For each line below that holds the word "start", make a copy.

-- Opening Marker --

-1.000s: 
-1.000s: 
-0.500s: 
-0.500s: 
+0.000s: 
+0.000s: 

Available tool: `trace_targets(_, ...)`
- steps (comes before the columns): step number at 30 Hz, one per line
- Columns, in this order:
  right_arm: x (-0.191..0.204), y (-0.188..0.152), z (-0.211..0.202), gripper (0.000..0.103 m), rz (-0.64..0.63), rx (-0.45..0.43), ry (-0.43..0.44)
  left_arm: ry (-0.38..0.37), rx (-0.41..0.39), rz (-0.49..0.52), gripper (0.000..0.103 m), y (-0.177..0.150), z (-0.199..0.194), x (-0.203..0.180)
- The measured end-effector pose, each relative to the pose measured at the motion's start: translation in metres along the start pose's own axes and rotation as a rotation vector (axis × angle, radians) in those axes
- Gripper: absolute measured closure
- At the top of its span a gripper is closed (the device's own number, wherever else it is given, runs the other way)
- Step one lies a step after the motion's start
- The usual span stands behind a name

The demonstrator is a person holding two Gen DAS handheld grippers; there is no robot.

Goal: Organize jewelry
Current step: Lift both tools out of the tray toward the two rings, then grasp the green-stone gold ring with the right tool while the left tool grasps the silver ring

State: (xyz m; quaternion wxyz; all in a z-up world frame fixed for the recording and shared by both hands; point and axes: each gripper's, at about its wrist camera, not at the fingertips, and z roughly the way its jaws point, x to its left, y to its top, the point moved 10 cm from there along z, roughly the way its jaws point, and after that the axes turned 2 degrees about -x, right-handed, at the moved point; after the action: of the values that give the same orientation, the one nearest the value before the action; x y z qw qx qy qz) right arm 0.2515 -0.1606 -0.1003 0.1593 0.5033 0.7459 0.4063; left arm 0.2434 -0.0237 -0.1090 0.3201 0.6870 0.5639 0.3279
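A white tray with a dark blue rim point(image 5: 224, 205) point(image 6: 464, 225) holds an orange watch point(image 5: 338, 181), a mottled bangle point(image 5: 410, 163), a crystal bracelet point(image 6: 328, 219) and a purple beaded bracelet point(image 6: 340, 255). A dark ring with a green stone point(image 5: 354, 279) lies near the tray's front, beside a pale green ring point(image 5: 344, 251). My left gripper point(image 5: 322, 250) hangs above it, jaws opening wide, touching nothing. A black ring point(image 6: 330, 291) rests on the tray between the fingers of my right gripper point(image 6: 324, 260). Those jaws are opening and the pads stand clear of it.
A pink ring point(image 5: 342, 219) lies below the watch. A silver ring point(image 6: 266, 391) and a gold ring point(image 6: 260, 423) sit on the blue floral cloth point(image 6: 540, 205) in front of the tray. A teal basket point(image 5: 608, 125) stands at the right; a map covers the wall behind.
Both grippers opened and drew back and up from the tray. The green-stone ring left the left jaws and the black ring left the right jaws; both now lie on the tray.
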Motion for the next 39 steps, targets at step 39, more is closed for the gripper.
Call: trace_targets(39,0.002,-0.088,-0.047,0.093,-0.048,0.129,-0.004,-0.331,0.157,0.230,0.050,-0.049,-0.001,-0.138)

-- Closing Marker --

Exercise response:
- The measured end-effector pose, each relative to the pose measured at the motion's start: translation in metres along the start pose's own axes and rotation as a rotation vector (axis × angle, radians) in those axes
- Step one lies a step after the motion's start

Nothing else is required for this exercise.